It is common to find uncertainty difficult to live with, but sometimes our need for certainty can end up adding to our problems. For example, we might find ourselves going over and over things in our mind, feeling more stressed or frustrated, but the situation stays the same. Sometimes, no matter how hard we try to solve a problem, there is nothing we can do to change the situation or resolve the issue. Learning to accept situations we can’t change may sometimes be the most helpful thing to do. A helpful question to ask yourself is: Is this a worry I can do something about? If the answer is ‘no’, try these steps for accepting uncertainty:

  • Be aware – What do you notice yourself thinking and feeling when the need for certainty comes up?
  • Don’t respond – What can you tell yourself to help you not respond? (for example these feelings will pass)
  • Let go – What can you do to help you let go of the need for certainty? (for example I can’t fix/change this)
  • Focus on the present – See the grounding techniques below.
  • Deal with a wandering mind – Notice when your mind wanders, perhaps automatically getting caught up in worry repeatedly. Each time, gently bring your attention back to the present moment.

Acknowledging and naming emotions

Acknowledging and naming the emotion, either to ourselves or talking with someone else, can be helpful. Research shows this can help to give perspective and to calm emotions. For example, you could say to yourself “I notice I am feeling overwhelmed”, or “I can see that I am feeling irritable”. Keeping a diary might be helpful.

Grounding techniques

When overwhelmed with emotion we can feel lost and disconnected from the present moment: our ability to think clearly and rationally may go ‘off-line’. Grounding techniques are a way of helping us to feel a little steadier and manage strong emotions, helping us connect with the present moment – the here and now. They can be quick strategies (like taking five mindful breaths) or longer, more formal exercises (like mindfulness meditation or yoga). Different strategies work for different people, and there is no “wrong” way to ground yourself. The main aim is to keep your mind and body connected and working together. Some ideas include:

  • Come into your senses – stop, notice five things you can see, close your eyes and notice five things you can hear, and then notice five points of contact between your body and something else.

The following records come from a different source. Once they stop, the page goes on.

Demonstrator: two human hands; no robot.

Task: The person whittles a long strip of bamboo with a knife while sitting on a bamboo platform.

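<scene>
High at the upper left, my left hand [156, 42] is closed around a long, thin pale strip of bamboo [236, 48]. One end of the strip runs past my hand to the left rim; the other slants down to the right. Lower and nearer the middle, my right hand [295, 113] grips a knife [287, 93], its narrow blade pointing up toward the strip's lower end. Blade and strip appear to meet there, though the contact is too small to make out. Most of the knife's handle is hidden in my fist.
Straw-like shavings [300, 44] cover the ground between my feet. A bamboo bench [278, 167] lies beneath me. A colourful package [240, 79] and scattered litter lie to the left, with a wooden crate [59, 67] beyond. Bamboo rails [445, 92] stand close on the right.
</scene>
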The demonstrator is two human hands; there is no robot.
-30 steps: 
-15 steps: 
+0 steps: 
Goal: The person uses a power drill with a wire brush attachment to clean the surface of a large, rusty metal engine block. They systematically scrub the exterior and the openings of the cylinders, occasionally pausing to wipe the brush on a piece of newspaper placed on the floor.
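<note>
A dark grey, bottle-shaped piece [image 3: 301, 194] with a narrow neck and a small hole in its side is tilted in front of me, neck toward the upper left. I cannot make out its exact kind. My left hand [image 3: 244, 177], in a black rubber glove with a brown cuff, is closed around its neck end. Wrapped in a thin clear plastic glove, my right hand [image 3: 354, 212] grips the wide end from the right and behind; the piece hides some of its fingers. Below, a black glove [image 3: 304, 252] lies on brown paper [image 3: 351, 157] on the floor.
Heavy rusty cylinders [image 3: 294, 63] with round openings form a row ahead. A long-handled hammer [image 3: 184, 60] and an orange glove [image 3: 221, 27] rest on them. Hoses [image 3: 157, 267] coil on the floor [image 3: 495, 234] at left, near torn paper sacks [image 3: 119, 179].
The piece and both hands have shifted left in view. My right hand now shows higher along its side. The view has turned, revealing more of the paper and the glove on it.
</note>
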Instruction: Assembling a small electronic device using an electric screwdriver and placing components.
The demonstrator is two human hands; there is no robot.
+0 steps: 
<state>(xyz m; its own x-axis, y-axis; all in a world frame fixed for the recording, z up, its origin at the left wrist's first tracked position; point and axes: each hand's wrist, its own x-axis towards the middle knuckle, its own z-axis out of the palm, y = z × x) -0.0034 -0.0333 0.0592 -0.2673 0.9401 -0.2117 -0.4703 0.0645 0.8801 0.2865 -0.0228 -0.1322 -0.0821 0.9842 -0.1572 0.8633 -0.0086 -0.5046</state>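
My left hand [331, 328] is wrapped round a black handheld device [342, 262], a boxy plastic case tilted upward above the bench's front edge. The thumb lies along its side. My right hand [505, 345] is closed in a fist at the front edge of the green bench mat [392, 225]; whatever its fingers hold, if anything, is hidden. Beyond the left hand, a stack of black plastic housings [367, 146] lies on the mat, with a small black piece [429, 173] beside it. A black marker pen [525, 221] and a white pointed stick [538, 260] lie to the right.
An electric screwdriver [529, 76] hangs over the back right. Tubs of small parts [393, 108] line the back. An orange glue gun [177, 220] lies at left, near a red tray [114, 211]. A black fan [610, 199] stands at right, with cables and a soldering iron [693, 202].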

Breathe. Then open your eyes.
  • Take five breaths, paying full attention to the sensations of the breath.
  • Focus on sensations in your feet as you walk from one place to another.
  • Get outside – notice nature around you if you can access this. Feel the air on your skin.

Sleep

Sleep is incredibly important. We know that poor quality or insufficient sleep makes it difficult to cope with things that you would normally manage well. There is also increasing evidence that sleep deprivation can amplify pain, such that sensations that were previously only mildly painful become more severe. Even if your sleep is not disrupted by pain, it can be difficult to get off to sleep. Here are some top tips for getting your sleep back on track:

  • Routine: establish a relaxing bedtime routine and give yourself longer to wind down at bedtime (up to 90 minutes can be helpful).
  • Keep bed for sleep (if you can): if you spend time in bed reading, watching TV or working, your body/mind may not associate bed with sleep. It’s important to create a strong link between bed and sleep by avoiding using the bed for other activities.
  • Rise time: if you haven’t slept well, it can be tempting to have a lie-in to catch up. Unfortunately, this will likely decrease the likelihood of a good night’s sleep the following night because you won’t have been awake long enough to build up ‘sleep pressure’ across the day. Set a regular rise time and see if you can stick to it. It might be hard work in the short term, but it will improve your chances of falling asleep each night. To help with getting out of bed at your rise time, plan some things to help get you going, perhaps a lively piece of music, a nice breakfast or a shower.
  • Napping: if you can, it is best to avoid napping as it can lead to disrupted sleep at night. The longer we are awake, the greater the ‘sleep pressure’ will be at night. If you need to nap, try to keep it short (20 minutes) and earlier in the day to allow sleep pressure to build up again.
  • Avoid stimulants before bed (caffeine, alcohol, nicotine).
  • Natural light: natural light suppresses the production of melatonin (a hormone associated with sleep). Try to avoid bright light before bedtime to promote melatonin production. It is also helpful to expose yourself tolots of natural daylight when it’s time to be awake (particularly early morning). This will help you to feel awake, alert and ready for the day.
  • Screens/blue light: avoid screens for an hour (or more) before bed as the blue light can suppress melatonin production.
  • Relaxation/mindfulness: do a relaxation or mindfulness exercise (for example look on the internet for progressive muscle relaxation or a mindfulness body scan, making sure not to this close to bedtime) to help your mind and body wind down and get ready for sleep.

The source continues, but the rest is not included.